Inactivation of the adenomatous polyposis coli (APC) tumor suppressor gene initiates colorectal neoplasia. One of the biochemical activities associated with the APC protein is down-regulation of transcriptional activation mediated by β-catenin and T cell transcription factor 4 (Tcf-4). The protein products of mutant APC genes present in colorectal tumors were found to be defective in this activity. Furthermore, colorectal tumors with intact APC genes were found to contain activating mutations of β-catenin that altered functionally significant phosphorylation sites. These results indicate that regulation of β-catenin is critical to APC's tumor suppressive effect and that this regulation can be circumvented by mutations in either APC or β-catenin.

Mutations of the APC gene are the most common disease-causing genetic events in humans; about 50% of the population will develop colorectal polyps initiated by such mutations during a normal life-span (1). Individuals who inherit APC mutations develop thousands of colorectal tumors, consistent with the tumor suppressor or “gatekeeping” role of APC protein in colorectal tumorigenesis (2, 3). APC homodimerizes through its NH2-terminus (4) and interacts with at least six other proteins: β-catenin (5), γ-catenin (plakoglobin) (6), tubulin (7), EB1 (8), hDLG, a homolog of the Drosophila Discs Large tumor suppressor protein (9), and glycogen synthase kinase-3β (GSK-3β) (10), a mammalian homolog of ZW3 kinase. Whether any of these interacting proteins communicate APC growth-controlling signals is unknown. Here, we used a genetic approach to investigate the role of β-catenin in APC's tumor suppressor function.

Although β-catenin was originally discovered as a cadherin-binding protein, it has recently been shown to function as a transcriptional activator when complexed with members of the Tcf family of DNA binding proteins (11). One family member, hTcf-4, is expressed in normal and neoplastic colorectal epithelium, and wild-type (WT) APC can suppress signaling by the β-catenin-Tcf complex (12). If this inhibitory activity is critical for APC's tumor suppressor function, then mutant APC proteins should be defective in this activity.

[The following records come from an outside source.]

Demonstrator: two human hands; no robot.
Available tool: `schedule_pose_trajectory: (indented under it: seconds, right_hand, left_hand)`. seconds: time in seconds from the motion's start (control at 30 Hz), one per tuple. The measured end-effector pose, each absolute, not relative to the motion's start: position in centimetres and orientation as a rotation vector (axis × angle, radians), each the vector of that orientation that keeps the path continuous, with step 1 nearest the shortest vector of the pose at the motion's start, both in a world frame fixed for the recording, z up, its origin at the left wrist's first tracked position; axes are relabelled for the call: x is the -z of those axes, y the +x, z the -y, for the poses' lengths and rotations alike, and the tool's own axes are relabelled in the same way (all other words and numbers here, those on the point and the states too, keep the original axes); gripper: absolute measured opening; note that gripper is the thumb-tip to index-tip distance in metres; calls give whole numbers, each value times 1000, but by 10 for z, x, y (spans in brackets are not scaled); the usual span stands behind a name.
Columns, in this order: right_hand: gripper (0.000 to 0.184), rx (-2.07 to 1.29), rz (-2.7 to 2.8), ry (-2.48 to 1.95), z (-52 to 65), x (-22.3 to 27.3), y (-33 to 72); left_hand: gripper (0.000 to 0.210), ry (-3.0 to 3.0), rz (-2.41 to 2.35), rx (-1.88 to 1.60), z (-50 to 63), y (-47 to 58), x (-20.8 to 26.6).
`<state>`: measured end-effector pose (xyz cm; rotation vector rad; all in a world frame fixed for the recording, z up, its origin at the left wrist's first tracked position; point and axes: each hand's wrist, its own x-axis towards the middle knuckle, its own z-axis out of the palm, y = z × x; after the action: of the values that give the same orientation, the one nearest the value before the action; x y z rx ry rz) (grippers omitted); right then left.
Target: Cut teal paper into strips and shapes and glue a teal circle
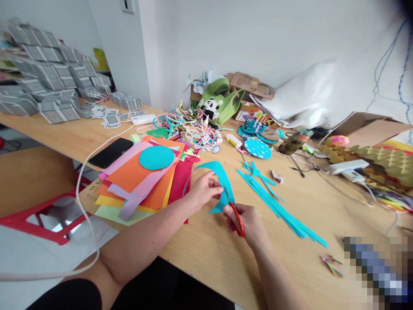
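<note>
My right hand point(243, 221) is closed around the red handles of a pair of scissors point(239, 220). The blades lie against a curved turquoise paper strip point(222, 174). My left hand point(204, 189) pinches that paper by its inner side, just left of the blades. A thin loop of the same paper curls out behind my left fingers. To the right lie long cut turquoise strips point(277, 206) in a loose bundle. On the left, a turquoise paper circle point(156, 157) rests on a stack of coloured sheets point(129, 172).
A black phone point(111, 153) and a white cable point(80, 181) are left of the sheets. Behind are a tangled craft pile point(190, 129), a glue bottle point(234, 141), a dotted turquoise disc point(257, 148) and a green panda bag point(219, 103). Banded card stacks point(51, 77) stand at far left.
</note>
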<state>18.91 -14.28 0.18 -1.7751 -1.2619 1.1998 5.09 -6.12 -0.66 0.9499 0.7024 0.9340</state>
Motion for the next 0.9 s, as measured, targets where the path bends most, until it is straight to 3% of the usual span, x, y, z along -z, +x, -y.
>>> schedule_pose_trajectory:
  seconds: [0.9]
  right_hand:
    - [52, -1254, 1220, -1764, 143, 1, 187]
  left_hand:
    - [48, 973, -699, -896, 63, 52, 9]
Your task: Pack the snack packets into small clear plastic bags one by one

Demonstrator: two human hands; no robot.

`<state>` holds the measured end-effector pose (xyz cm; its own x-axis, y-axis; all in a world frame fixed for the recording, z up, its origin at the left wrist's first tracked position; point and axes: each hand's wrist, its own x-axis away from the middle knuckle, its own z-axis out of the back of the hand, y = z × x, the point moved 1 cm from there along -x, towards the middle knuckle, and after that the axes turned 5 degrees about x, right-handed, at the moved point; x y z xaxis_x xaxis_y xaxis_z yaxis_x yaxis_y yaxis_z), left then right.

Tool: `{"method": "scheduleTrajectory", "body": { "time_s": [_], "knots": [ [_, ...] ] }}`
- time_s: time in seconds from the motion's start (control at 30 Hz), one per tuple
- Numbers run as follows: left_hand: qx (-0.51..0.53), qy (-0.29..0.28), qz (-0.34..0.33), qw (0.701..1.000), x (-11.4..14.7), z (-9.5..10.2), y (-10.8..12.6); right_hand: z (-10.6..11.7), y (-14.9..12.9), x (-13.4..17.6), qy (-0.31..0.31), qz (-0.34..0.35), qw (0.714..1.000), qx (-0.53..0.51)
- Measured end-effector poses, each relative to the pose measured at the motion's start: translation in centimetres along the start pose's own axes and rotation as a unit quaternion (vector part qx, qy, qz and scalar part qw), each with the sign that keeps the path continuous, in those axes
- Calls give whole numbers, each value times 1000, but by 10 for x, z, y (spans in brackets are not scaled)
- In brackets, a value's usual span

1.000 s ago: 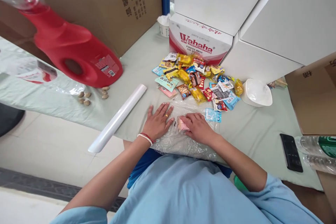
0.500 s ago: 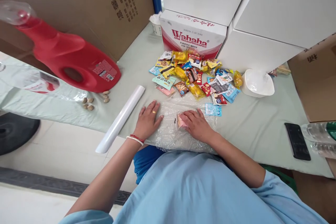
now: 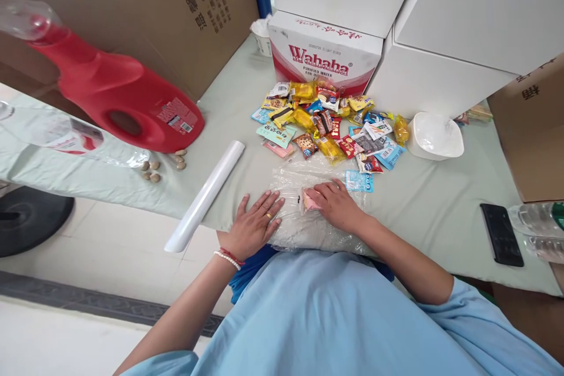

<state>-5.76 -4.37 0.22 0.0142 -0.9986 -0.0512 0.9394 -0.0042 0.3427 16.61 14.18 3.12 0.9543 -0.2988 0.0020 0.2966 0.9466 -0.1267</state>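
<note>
A sheet of clear plastic film [image 3: 293, 235], wrinkled, lies on the cloth at the table's front edge. My left hand [image 3: 255, 220] rests flat on the film's left edge, fingers stretched out. On the film sits a small pink wrapped snack packet [image 3: 309, 200], partly hidden beneath my right hand [image 3: 338, 204], whose fingers are bent over it. Just beyond that hand lies a light blue packet [image 3: 359, 181]. Farther back is a pile of small snack packets [image 3: 324, 123] in yellow, red, blue and brown wrappers.
Left of my left hand lies a white roll [image 3: 205, 197], overhanging the table edge. A red jug [image 3: 132, 100], a plastic bottle [image 3: 83, 138] and several nut-like pieces [image 3: 152, 171] are farther left. The Wahaba-side carton [image 3: 326, 61] stands behind; a white bowl [image 3: 436, 136] and phone [image 3: 502, 235] are right.
My left hand has slid a little toward the right and toward me, farther onto the film's edge. My right hand stays over the pink packet. The view has shifted slightly.
</note>
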Motion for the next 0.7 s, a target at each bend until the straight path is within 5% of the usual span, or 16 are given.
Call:
{"method": "scheduleTrajectory", "body": {
  "time_s": [0.23, 0.4, 0.53, 0.7],
  "knots": [
    [2, 11, -10, 1000, 0, -2, -6, 6, -9, -1, -12, -34, 999, -8],
    [32, 87, -62, 994, 17, 13, 2, 21, -2, 9, -10, -29, 995, -92],
    [84, 33, -183, 979, 36, 19, 15, 45, 21, 55, 67, 10, 979, -194],
    [94, 33, -168, 981, 41, 8, 11, 35, 31, 127, -55, 53, 968, -241]
  ]
}}
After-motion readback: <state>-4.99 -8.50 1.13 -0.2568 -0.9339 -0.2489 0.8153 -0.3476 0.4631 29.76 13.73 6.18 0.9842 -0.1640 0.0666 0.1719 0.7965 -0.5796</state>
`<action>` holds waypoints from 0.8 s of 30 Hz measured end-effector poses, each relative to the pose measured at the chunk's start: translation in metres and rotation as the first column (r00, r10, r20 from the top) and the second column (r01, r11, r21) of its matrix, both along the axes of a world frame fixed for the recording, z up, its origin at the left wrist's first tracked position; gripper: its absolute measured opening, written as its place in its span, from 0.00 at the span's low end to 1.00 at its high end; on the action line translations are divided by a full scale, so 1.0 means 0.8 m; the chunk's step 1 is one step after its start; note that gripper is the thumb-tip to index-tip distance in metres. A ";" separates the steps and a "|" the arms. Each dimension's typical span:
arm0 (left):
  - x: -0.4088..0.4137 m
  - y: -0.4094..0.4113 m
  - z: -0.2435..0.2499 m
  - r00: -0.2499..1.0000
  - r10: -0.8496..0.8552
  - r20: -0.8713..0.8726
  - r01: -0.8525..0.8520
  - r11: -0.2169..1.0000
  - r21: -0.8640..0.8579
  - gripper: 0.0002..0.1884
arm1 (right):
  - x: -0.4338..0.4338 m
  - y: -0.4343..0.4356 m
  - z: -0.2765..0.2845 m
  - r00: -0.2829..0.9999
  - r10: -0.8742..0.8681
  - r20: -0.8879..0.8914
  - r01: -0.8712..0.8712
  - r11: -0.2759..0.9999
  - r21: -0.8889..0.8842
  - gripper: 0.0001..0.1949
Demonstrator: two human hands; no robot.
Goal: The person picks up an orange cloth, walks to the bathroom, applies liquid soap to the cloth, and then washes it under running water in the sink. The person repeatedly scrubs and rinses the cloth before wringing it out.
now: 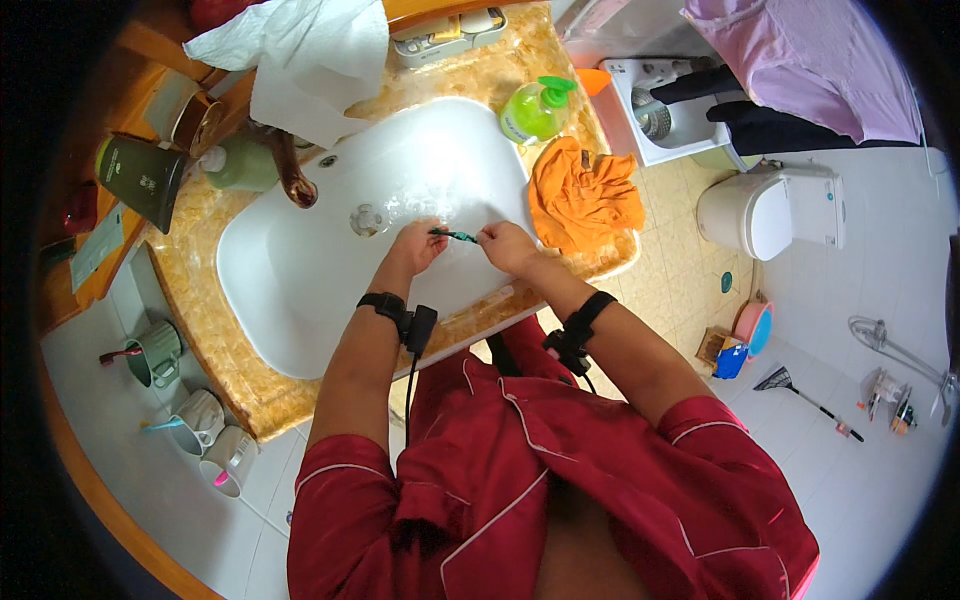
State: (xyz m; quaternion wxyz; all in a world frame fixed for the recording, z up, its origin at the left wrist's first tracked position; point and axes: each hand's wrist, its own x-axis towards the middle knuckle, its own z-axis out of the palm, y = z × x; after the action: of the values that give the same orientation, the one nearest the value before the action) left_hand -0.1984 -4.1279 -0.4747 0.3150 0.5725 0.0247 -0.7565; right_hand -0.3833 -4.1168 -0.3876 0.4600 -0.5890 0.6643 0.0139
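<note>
Stretched between my two hands is a short, thin black and teal-green item [460,236], too small to identify for certain. Its left end is in the fingers of my left hand [418,247], and my right hand [510,249] pinches the other end. Both hands are over the white washbasin [285,285], near its front right side. Wet, shiny water lies on the basin floor around the drain [367,220], just left of and beyond my left hand. The bronze faucet [296,180] reaches over the basin's back left.
An orange cloth [585,195] lies crumpled on the marbled counter [281,409], right of the basin. Behind it stands a green pump bottle [536,112]. A white cloth or paper towel [315,67] hangs over the back edge. Several cups [154,356] line the left wall.
</note>
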 end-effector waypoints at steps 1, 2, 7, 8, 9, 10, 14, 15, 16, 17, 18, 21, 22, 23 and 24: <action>-0.001 0.001 -0.001 0.997 -0.038 0.067 0.043 0.997 -0.062 0.17 | 0.002 0.000 0.001 1.000 0.012 -0.006 -0.012 1.000 0.007 0.16; -0.002 0.002 -0.001 0.996 -0.080 0.050 0.085 0.989 -0.120 0.18 | 0.003 0.001 0.003 0.999 0.024 -0.034 -0.023 0.999 0.031 0.16; 0.001 0.002 -0.001 0.904 -0.340 0.259 0.329 0.940 0.087 0.16 | 0.003 0.007 0.015 0.975 0.220 -0.001 -0.219 0.970 -0.105 0.16; 0.002 0.002 -0.001 0.918 -0.284 0.277 0.247 0.956 0.160 0.16 | 0.003 0.007 0.018 0.968 0.243 -0.058 -0.248 0.963 -0.106 0.15; 0.002 0.003 -0.002 0.947 -0.259 0.189 0.235 0.962 0.136 0.16 | 0.004 0.006 0.020 0.954 0.271 -0.124 -0.281 0.957 -0.073 0.15; 0.002 0.003 -0.003 0.966 -0.209 0.153 0.198 0.977 0.082 0.16 | 0.005 0.005 0.022 0.955 0.260 -0.140 -0.270 0.961 -0.054 0.15; 0.001 0.000 -0.013 0.747 -0.430 0.507 0.553 0.826 -0.113 0.13 | 0.014 -0.007 0.031 0.921 0.321 -0.222 -0.298 0.945 0.132 0.15; 0.001 -0.002 -0.017 0.494 -0.542 0.680 0.785 0.614 -0.080 0.13 | 0.017 -0.009 0.033 0.904 0.351 -0.243 -0.315 0.933 0.176 0.15; 0.001 -0.004 -0.021 0.179 -0.589 0.788 0.927 0.369 0.065 0.13 | 0.020 -0.010 0.035 0.905 0.333 -0.265 -0.295 0.939 0.175 0.15; 0.002 -0.008 -0.025 -0.159 -0.490 0.857 0.947 0.171 0.273 0.13 | 0.022 -0.010 0.036 0.903 0.314 -0.293 -0.276 0.947 0.164 0.14; 0.000 -0.009 -0.029 0.125 -0.505 0.854 0.886 0.444 0.133 0.12 | 0.024 -0.010 0.037 0.904 0.283 -0.321 -0.255 0.959 0.127 0.14; -0.008 -0.012 -0.036 0.660 -0.095 0.745 0.230 0.970 -0.080 0.12 | 0.025 -0.008 0.036 0.891 0.266 -0.369 -0.236 0.964 0.124 0.13; -0.011 -0.012 -0.036 0.723 -0.048 0.690 0.128 0.990 -0.065 0.11 | 0.023 -0.007 0.034 0.901 0.234 -0.367 -0.223 0.972 0.073 0.13; -0.014 -0.012 -0.035 0.793 -0.041 0.607 0.070 0.997 -0.024 0.11 | 0.022 -0.006 0.032 0.910 0.211 -0.358 -0.210 0.977 0.041 0.13; -0.017 -0.011 -0.032 0.864 -0.026 0.503 0.034 0.999 -0.006 0.10 | 0.019 -0.005 0.029 0.924 0.190 -0.332 -0.203 0.979 -0.003 0.14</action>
State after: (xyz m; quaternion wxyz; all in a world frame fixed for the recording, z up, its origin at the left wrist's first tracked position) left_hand -0.2117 -4.1366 -0.5002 0.3031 0.7478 -0.0728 -0.5861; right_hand -0.3680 -4.1207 -0.3645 0.3276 -0.6504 0.6696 0.1459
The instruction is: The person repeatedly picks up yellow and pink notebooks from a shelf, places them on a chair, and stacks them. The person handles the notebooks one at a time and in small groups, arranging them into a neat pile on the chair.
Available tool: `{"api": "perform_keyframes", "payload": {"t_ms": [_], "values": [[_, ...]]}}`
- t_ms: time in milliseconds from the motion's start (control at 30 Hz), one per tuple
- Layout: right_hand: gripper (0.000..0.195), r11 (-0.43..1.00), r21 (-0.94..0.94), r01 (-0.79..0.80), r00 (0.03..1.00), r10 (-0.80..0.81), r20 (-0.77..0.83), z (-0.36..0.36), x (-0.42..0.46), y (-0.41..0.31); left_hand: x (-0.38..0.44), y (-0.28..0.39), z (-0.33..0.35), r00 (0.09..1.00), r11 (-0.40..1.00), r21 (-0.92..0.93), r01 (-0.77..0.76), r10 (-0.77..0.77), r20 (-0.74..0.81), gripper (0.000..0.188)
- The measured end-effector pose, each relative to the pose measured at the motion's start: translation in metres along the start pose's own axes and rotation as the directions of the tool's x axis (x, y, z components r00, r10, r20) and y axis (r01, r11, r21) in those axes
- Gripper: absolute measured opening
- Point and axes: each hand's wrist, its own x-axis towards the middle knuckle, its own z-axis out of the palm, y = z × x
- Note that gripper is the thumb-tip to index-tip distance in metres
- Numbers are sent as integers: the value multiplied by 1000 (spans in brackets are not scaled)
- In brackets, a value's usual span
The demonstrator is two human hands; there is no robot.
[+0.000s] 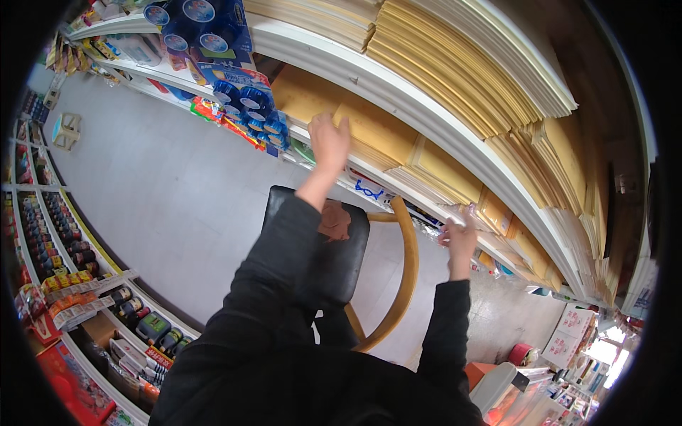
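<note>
At the front of a shelf, my left hand [329, 141] is at a stack of brown kraft envelopes [381, 128], fingers apart and nothing seen in them. Whether the fingertips touch the top envelope is hard to tell. Further right along the same shelf, my right hand [459, 239] is raised before smaller envelopes [495, 210]. Its fingers are bent and blurred, so I cannot tell if they hold something small. Between the two hands lies another envelope stack [450, 168]. Above, an upper shelf [426, 101] bears thick piles of yellowish envelopes [442, 64].
Directly before me stands a chair with a black seat [341, 271], a torn brown patch and a curved wooden back [407, 266]. Packs of blue-capped bottles [248, 101] hang at the shelf's left. Shelves of bottles [64, 223] line the left side. Cartons [567, 333] stand at right.
</note>
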Motion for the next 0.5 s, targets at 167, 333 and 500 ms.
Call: {"api": "perform_keyframes", "payload": {"t_ms": [167, 333, 500], "values": [[37, 989, 30, -147, 948, 132, 288, 41, -74, 27, 33, -20, 17, 905, 974, 214, 73, -155, 395, 57], [35, 988, 81, -130, 892, 81, 444, 67, -109, 38, 34, 1, 9, 906, 958, 278, -72, -54, 420, 48], [34, 990, 109, -95, 879, 32, 476, 95, -119, 17, 40, 22, 0, 844, 955, 276, -106, -60, 532, 47]]}}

To evaluate this hypothesis, we tested four APC mutants (Fig. 1A) for their ability to inhibit β-catenin-Tcf-regulated transcription (CRT) in transfection assays. The first mutant, APC331Δ, represents a type of mutation commonly found in the germ line of familial adenomatous polyposis patients as well as in sporadic tumors (2). The APC331Δ protein is truncated at codon 331, NH2-terminal to the three 15-amino acid (aa) β-catenin-binding repeats between codons 1020 and 1169. The second mutant, APC1309Δ, is the most common germline APC mutation (2), a 5-base pair (bp) deletion that produces a frameshift at codon 1309 and truncation of the protein. The APC1309Δ protein retains the 15-aa β-catenin-binding repeats but lacks the seven 20-aa repeats between codons 1323 and 2075 that have been implicated in binding and degradation of β-catenin (5). The third mutant, APC1941Δ, represents one of the most distal somatic mutations observed in colorectal tumors (13). The APC1941Δ protein is truncated at codon 1941 and therefore contains the 15-aa repeats and all but the last two 20-aa repeats. Finally, APC2644Δ represents a germline mutation resulting from a 4-bp deletion in codon 2644. Patients with this type of unusual COOH-terminal mutation develop few polyps (attenuated polyposis) but have pronounced extracolonic disease, particularly desmoid tumors (14).

Fig. 1.

Effects of APC mutations on CRT. (A) Schematic of wild-type (WT) and mutant APC. APC is a 2843-aa protein (23) that contains Armadillo (ARM) repeats in the NH2-terminus (24), 15- and 20-aa β-catenin-binding repeats in the central region (5, 6), and a basic region in the COOH-terminus (23). The COOH-terminus also contains a TXV sequence, which mediates DLG binding (9). (B) Effects of WT and mutant APC on CRT. SW480 cells containing endogenous mutant APC were transfected with the APC expression vectors shown in (A) and CRT was measured (25). Cells were transfected with increasing amounts of WT APC (0, 0.15, and 0.5 μg, indicated by the black wedge) or 0.5 μg of mutant APC. CRT reporter activities are expressed relative to assays containing no WT APC and are the means of three replicates. Error bars represent standard deviations.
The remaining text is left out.